Goal of the exercise ▸ Leave the pictures out and write out the rest of the listing word for word.

Dataset section ▸
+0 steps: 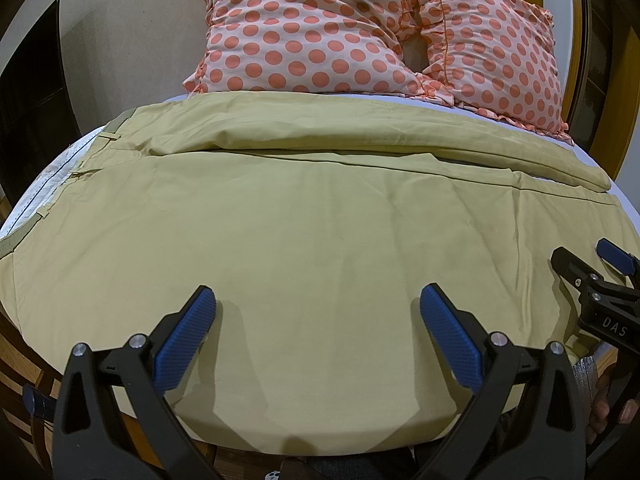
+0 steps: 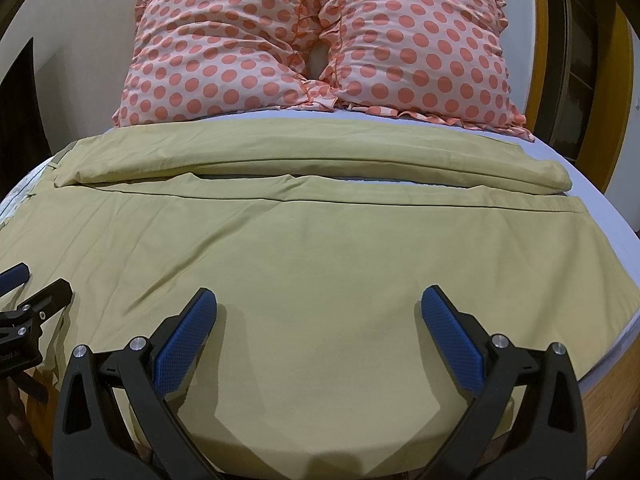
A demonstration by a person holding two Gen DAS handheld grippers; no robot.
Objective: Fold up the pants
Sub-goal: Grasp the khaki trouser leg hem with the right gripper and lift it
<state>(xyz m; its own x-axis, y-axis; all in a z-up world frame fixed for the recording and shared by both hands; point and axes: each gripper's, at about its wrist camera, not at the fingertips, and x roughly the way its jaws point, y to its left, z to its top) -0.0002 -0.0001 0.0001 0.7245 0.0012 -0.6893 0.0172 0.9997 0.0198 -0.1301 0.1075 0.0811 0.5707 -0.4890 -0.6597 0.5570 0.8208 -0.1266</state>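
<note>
Khaki pants lie flat across the bed, waistband at the left, both legs running to the right; they also show in the right wrist view. The far leg is rumpled along the back. My left gripper is open and empty, just above the near leg by the bed's front edge. My right gripper is open and empty over the near leg, further right. Its fingers show at the right edge of the left wrist view. The left gripper's fingers show at the left edge of the right wrist view.
Two pink pillows with orange dots lean at the head of the bed. A white sheet shows past the leg ends at the right. A wooden bed frame runs below the front edge.
</note>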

Problem solution ▸
+0 steps: 
+0 steps: 
A demonstration by a person holding two Gen DAS handheld grippers; no robot.
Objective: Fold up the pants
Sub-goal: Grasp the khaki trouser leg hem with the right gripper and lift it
<state>(xyz m; its own x-axis, y-axis; all in a z-up world frame fixed for the recording and shared by both hands; point and axes: each gripper's, at about its wrist camera, not at the fingertips, and x roughly the way its jaws point, y to its left, z to its top) -0.0002 -0.0001 0.0001 0.7245 0.0012 -0.6893 0.0172 0.9997 0.0198 -0.1301 0.1075 0.0811 0.5707 -0.4890 -0.6597 0.5570 0.8208 -0.1266</state>
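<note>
Khaki pants lie flat across the bed, waistband at the left, both legs running to the right; they also show in the right wrist view. The far leg is rumpled along the back. My left gripper is open and empty, just above the near leg by the bed's front edge. My right gripper is open and empty over the near leg, further right. Its fingers show at the right edge of the left wrist view. The left gripper's fingers show at the left edge of the right wrist view.
Two pink pillows with orange dots lean at the head of the bed. A white sheet shows past the leg ends at the right. A wooden bed frame runs below the front edge.
</note>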

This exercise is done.